Language : Hindi,Punjabi,Sindhi,Malvi
Indore the largest city in the Malwa region of Central India and the commercial capital of the central Indian state of Madhya Pradesh. It is situated on the Malwa Plateau, just south of the Satpura Range. Indore is the administrative headquarters of the Indore District and the Indore Division, and formerly served as the capital of the former princely state of Indore and the summer capital of the erstwhile state of Central India. It is currently the largest city in Madhya Pradesh.
Bada Ganapati
Bada Ganapati - Lord Ganapathi Temple
This temple, built in 1875, is an important religious attraction of the city. People from different parts of India throng Indore to pay their obeisance to Lord Ganesha at this shrine. As the name suggests, the temple enshrines the largest statue of 'Ganapati' or Lord Ganesha in the whole world. This massive idol measures 8m from crown to foot and is made of metallic frames like gold, silver, copper, brass, and iron.
Central Museum
Central Museum - Collections of Jain & Hindu Sculpture
Established in 1929, Central Museum was envisioned as a purely regional institution. The place today preserves and exhibits various antiquities from the western Malwa area of Madhya Pradesh. Some of the focal attractions of the place include paintings, sculptures, terracotta artwork, coins and other architectural relics.
Chattri Bagh
Chattri Bagh - Memorial
Chattri Bagh is a major draw amongst tourist visiting Indore. Located near the Khan River, the place is characterized by a cluster of 'chattris' or memorial canopies, dedicated to the erstwhile Holkar rulers and their family members. These dome shaped cenotaphs, with pyramidal spires on top, are built on the burial sites of the Holkars. The most attractive of the many cenotaphs is the one commemorated to Malhar Rao Holkar I, the founder of the Holkar dynasty.
Kanch Mandir
Kanch Mandir - Glass Temple
Built by Sir Hukamchand Seth in the early twentieth century, this Digambar Jain temple is something you cannot afford to miss on your trip to Indore. The building is unique because it displays austere exteriors and intricate mirror works on its interiors. The doors, ceilings, floors and pillars of this temple are adorned with glass. Colorful glass paintings depicting stories from Jain scriptures, arranged inside the temple, form a major attraction of the place.
Lalbagh Palace
Lalbagh Palace - Impressive architectural monument of Holkars
Lal Baag Palace is one of the grandest monuments the Holkar dynasty left Indore. A reflection of their taste, grandeur and lifestyle, its construction began in 1886 under Tukoji Rao Holkar II, and was carried out in three phases. The final phase was completed in 1921 under Tukoji Rao Holkar III. Many royal receptions were held here. It has a total area of 28 hectares, and at one time it had the reputation of having one of the best rose gardens in the country.
Mahatma Gandhi Hall
Mahatma Gandhi Hall
Formerly known as the King Edward Hall, it was opened in 1905 by the future King George V. However, locally it is known by a third name: the Clocktower. An excellent example of Indo-Saracenic architecture, it was designed by Charles Frederick Stevens of Bombay. Faced in white Seoni and red Patan stone, it has a central domed clocktower and two-storey wings terminated by domed towers. Inside is a spacious hall with a seating capacity of over 2,000. Above it are a terraced roof, minarets and cupolas in Rajput style.
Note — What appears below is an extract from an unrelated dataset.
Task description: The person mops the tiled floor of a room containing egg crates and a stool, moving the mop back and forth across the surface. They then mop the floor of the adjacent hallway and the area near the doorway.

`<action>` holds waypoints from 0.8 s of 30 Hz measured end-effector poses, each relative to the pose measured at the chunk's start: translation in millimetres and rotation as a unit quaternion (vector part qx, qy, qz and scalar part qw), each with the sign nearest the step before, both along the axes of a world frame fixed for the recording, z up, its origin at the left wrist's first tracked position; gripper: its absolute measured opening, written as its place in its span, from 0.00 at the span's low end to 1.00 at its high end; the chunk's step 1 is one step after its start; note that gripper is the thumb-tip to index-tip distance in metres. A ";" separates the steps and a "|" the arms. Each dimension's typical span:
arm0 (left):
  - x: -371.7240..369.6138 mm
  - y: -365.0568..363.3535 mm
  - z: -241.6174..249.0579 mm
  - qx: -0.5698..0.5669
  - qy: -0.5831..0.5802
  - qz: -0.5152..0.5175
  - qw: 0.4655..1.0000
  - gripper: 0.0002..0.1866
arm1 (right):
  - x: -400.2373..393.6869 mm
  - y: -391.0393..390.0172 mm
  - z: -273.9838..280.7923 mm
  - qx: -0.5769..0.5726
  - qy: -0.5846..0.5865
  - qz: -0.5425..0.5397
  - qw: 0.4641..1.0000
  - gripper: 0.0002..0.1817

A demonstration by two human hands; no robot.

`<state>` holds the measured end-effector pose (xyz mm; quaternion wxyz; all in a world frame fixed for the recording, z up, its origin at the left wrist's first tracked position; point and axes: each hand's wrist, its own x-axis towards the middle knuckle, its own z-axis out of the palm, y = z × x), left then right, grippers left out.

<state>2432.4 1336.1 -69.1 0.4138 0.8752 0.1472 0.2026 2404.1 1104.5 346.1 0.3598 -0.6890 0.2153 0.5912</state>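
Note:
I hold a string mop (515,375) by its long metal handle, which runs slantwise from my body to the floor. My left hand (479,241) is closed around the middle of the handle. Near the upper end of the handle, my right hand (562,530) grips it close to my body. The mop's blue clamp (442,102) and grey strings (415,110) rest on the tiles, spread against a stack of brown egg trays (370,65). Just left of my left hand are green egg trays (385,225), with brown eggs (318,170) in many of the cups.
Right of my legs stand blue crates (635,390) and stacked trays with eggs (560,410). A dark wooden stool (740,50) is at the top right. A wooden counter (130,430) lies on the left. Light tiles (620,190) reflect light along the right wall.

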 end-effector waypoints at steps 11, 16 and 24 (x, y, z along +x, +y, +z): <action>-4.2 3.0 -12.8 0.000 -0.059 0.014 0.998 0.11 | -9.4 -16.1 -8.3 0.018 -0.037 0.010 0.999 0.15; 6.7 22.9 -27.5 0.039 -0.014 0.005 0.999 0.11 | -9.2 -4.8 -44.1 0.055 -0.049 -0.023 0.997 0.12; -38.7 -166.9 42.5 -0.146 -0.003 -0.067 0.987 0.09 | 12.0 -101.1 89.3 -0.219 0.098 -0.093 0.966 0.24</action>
Rajwada - Fusion of Mughal, Maratha and French architectural style
The palace of the Holkars, the ruling dynasty of Indore, is nowhere as old as some of the greatest palaces of India and has very little history behind it. The most notable thing one can say about it is that the palace has been up in flames three times in its 200-year-old history. It was reduced to no more than a facade after the fire in 1984 destroyed most of it. Built by Maharaja Malhar Rao Holkar II (1811-34) in the old part of the town, the seven-storey gateway of the Old Palace towers over the busy lanes of the Kajuri Bazaar. It is the only existing seven storied entrance of a palace. The palace consists of a splendid range of buildings that you’ll love to amble through. To the right of the gateway facing the main square is the Gopal Temple (1832), a large central hall with granite pillars supporting an elaborately carved roof. The temple enshrines the idol of the family deity Malhari Martand.